Renato deu um passo na direção da irmã, olhando-a da cabeça aos pés e procurou uma fagulha de bons sentimentos por aquela menina dentro do seu coração. Não achou nada, só conseguiu sentir asco por ela.
- Essa sua personagem já cansou – disse Renato. – Eu sei que você está querendo passar uma ideia de garota fodona, maquiavélica. Mas quer saber? Você mirou na Menina má, do William March, mas acabou acertando a personagem de outro Willian: a Regan de O exorcista... tem hora que eu acho que você está mesmo com o diabo no corpo. E olha quem nem em diabo eu acredito.
Suzy franziu a testa intrigada.
- Nem sei quem são essas aí... não faço ideia do que você está falando.
Renato deixou escapar um risinho sarcástico.
- É claro que não faz. Embora não perceba, você é muito burra! – ele respirou fundo. – Eu não esperava que você reconhecesse as referências mesmo.
Suzy colocou uma mecha de cabelos atrás da orelha direta, fez um bico, mordendo a língua. Em seguida, botou as mãos na cintura. Não ia passar recibo de derrotada para o irmão.
- E aí? O que você decidiu sobre minha proposta?
- Quer saber? Eu caguei pra você e pra sua proposta! – explodiu Renato, passando pela irmã, pisando firme e esbarrando nela de propósito. Fazendo com que Suzy se desequilibrasse e quase caísse sobre o sofá, precisando se apoiar no braço do móvel a fim de evitar a queda.
Renato seguiu em direção à cozinha. Suzy, depois de retomar o equilíbrio o mais rápido que pode, subiu o tom da voz, na intenção de que o irmão – que já estava quase sumindo da sala – pudesse ouvi-la.
- Sedução de menores!
Renato ficou paralisado a menos de dois passos da porta de saída da sala. Virou-se lentamente e encarou a irmã. Suzy se apoiava com o braço esquerdo sobre o sofá de couro marrom e mirava o irmão com ar de vitória. Renato voltou alguns passos, até ficar a menos de um metro da menina. Ele podia sentir seu corpo formigando, fruto da adrenalina, ou poderia ser simplesmente a raiva crescente.

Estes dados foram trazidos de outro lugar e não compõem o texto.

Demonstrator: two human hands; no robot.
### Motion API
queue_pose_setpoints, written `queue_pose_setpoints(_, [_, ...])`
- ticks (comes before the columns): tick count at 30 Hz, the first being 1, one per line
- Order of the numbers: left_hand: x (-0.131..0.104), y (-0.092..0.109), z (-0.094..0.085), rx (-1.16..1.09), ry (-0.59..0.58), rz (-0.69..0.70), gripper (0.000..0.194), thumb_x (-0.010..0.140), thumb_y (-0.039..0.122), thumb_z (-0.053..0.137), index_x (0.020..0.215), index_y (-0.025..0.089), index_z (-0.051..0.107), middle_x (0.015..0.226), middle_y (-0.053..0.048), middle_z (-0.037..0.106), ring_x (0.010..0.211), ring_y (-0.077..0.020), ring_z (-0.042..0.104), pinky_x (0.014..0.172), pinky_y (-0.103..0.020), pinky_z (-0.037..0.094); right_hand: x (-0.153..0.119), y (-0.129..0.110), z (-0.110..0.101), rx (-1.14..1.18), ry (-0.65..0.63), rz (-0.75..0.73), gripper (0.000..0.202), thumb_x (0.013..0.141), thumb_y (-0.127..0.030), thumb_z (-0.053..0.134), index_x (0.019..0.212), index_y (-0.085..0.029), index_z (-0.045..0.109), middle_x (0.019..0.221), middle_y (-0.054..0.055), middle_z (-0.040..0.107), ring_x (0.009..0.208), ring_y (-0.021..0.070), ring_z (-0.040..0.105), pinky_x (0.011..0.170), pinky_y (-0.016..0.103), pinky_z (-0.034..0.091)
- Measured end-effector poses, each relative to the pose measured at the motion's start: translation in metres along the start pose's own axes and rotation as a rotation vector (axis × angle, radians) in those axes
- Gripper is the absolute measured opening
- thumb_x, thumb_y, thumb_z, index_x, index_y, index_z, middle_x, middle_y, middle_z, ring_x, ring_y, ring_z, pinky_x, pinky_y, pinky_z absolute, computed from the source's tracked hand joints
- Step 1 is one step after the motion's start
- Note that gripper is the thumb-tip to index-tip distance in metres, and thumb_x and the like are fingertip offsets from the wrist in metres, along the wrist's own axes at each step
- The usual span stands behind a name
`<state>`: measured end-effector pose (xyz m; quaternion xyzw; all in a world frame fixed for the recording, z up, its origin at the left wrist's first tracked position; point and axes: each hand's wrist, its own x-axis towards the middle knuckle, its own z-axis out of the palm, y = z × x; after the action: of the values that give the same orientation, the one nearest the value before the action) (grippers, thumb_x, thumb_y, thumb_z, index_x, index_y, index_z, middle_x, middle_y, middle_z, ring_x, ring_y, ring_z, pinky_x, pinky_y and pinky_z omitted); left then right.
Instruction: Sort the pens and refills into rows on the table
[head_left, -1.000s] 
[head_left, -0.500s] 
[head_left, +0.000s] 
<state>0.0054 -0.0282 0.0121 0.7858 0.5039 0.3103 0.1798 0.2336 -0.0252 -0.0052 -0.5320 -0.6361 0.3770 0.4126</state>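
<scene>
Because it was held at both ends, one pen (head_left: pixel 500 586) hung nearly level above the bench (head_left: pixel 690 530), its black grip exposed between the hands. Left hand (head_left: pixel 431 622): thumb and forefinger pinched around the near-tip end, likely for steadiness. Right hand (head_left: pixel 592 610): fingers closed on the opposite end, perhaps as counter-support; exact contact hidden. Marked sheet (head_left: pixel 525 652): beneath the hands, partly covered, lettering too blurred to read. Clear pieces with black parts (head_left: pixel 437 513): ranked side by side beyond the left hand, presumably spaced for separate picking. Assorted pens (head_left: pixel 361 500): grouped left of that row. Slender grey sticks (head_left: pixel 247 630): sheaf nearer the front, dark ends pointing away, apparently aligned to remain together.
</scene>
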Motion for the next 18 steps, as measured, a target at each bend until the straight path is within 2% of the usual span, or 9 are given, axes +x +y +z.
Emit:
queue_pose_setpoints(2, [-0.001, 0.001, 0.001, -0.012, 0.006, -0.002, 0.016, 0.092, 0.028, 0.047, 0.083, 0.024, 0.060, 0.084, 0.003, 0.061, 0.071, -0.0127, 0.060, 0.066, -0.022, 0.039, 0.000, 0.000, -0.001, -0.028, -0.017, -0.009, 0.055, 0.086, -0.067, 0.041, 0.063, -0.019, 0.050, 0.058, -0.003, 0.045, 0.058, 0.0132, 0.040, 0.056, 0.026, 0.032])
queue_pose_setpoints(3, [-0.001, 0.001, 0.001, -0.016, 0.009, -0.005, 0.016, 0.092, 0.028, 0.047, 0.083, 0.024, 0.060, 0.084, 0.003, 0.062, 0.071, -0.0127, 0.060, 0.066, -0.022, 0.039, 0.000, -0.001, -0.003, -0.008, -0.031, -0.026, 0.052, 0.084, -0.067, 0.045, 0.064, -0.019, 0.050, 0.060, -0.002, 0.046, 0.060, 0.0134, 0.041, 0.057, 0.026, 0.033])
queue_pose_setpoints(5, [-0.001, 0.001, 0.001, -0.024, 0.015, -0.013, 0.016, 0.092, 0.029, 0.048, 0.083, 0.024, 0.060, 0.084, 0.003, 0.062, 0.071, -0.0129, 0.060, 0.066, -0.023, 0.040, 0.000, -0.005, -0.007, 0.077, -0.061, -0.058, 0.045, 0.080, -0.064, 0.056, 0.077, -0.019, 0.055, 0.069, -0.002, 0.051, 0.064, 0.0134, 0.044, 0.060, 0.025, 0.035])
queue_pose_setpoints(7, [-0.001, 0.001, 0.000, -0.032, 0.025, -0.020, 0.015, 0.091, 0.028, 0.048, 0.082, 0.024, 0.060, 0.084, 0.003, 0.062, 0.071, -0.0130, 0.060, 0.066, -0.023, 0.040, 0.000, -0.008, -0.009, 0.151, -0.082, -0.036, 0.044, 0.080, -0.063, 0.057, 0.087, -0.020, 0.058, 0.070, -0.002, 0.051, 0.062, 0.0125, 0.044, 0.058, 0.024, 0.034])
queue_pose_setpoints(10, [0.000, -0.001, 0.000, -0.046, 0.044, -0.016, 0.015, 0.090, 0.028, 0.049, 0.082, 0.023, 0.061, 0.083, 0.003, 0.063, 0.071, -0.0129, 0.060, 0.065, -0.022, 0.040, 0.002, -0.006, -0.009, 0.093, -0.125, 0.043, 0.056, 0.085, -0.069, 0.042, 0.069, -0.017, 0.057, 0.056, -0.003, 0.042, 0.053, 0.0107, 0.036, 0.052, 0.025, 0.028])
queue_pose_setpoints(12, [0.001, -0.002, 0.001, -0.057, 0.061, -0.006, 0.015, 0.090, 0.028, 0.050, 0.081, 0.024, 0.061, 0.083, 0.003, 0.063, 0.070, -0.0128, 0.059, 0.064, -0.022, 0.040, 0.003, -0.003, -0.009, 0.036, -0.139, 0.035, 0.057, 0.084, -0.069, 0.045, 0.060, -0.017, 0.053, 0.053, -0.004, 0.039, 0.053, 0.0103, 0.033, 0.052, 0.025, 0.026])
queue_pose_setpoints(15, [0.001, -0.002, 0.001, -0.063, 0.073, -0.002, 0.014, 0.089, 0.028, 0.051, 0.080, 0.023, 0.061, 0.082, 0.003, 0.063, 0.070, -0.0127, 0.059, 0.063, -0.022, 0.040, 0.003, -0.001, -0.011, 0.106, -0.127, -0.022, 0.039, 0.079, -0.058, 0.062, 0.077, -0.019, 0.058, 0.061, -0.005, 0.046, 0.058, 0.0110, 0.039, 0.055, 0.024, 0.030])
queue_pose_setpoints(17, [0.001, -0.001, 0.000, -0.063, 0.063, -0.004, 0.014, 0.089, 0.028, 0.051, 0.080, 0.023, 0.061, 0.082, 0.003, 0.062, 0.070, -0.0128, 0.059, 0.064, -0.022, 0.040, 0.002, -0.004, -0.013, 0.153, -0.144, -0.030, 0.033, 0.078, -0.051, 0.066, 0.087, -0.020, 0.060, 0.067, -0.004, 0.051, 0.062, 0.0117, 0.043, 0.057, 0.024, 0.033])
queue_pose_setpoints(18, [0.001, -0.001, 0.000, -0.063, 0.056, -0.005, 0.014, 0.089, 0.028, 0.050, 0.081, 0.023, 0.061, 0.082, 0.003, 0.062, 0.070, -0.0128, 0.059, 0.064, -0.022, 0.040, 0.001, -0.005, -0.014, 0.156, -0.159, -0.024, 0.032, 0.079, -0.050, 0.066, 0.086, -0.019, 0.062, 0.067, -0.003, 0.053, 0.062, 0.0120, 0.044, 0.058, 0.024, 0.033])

- Do que você está falando?
Suzy engoliu em seco. Ela tentava passar aquele ar de garota invencível, mas estava com medo. Renato vinha se transformando em alguma coisa completamente imprevisível nos últimos dias. Uma pessoa totalmente diferente do babaca que ela sempre julgou que ele fosse. Ela sabia que o irmão estava acuado e isso, aparentemente, tornava-o um garoto instável.
- Seu namorado tem o quê? Dezoito... dezenove anos? Já você tem só dezessete. Ou seja, ele é de maior e você é de menor. – Ela fez uma pausa. – Como disse meu amigo Juliano, acho que isso é crime, né?
Renato respirou fundo e segurou a vontade de socar a cara da irmã.
- Em primeiro lugar, as expressões "de maior" e "de menor" nem existem, sua anta! Em segundo lugar, nunca aconteceu nada entre mim e o Wesley. E terceiro, você e seu amigo Juliano são dois imbecis. Eu já passei dos quatorze anos. – Renato inclinou-se em direção à irmã. – Quando eu ficar com o Wesley, e para o seu governo, isso vai acontecer logo, vai ser uma relação consentida. Pede pro seu amiguinho Juliano pesquisar sobre relações consentidas. E aceita que ele perdeu a vez!
Suzy desviou-se do irmão e se colocou do outro lado do sofá. Sentiu que estaria mais segura com um móvel entre os dois. O olhar de Renato a assustava.
- É... eu li alguma coisa na internet sobre esse lance de consentimento, dos quatorze anos mesmo e tals. Mas e daí, né? Pensa bem: o papai é um oficial da polícia, você acha mesmo que ele e os amigos dele estão preocupados com esses detalhes? – Suzy começou a passar os dedos lentamente pelo encosto do sofá, alisando-o enquanto falava. – Tenho certeza de que na cabeça do papai, a história vai ser de um cara mais velho seduzindo seu filho com menos de dezoito anos. Até imagino o que um bando de homofóbicos da polícia vai pensar dessa história. Talvez até sobre alguma coisa pro seu namoradinho.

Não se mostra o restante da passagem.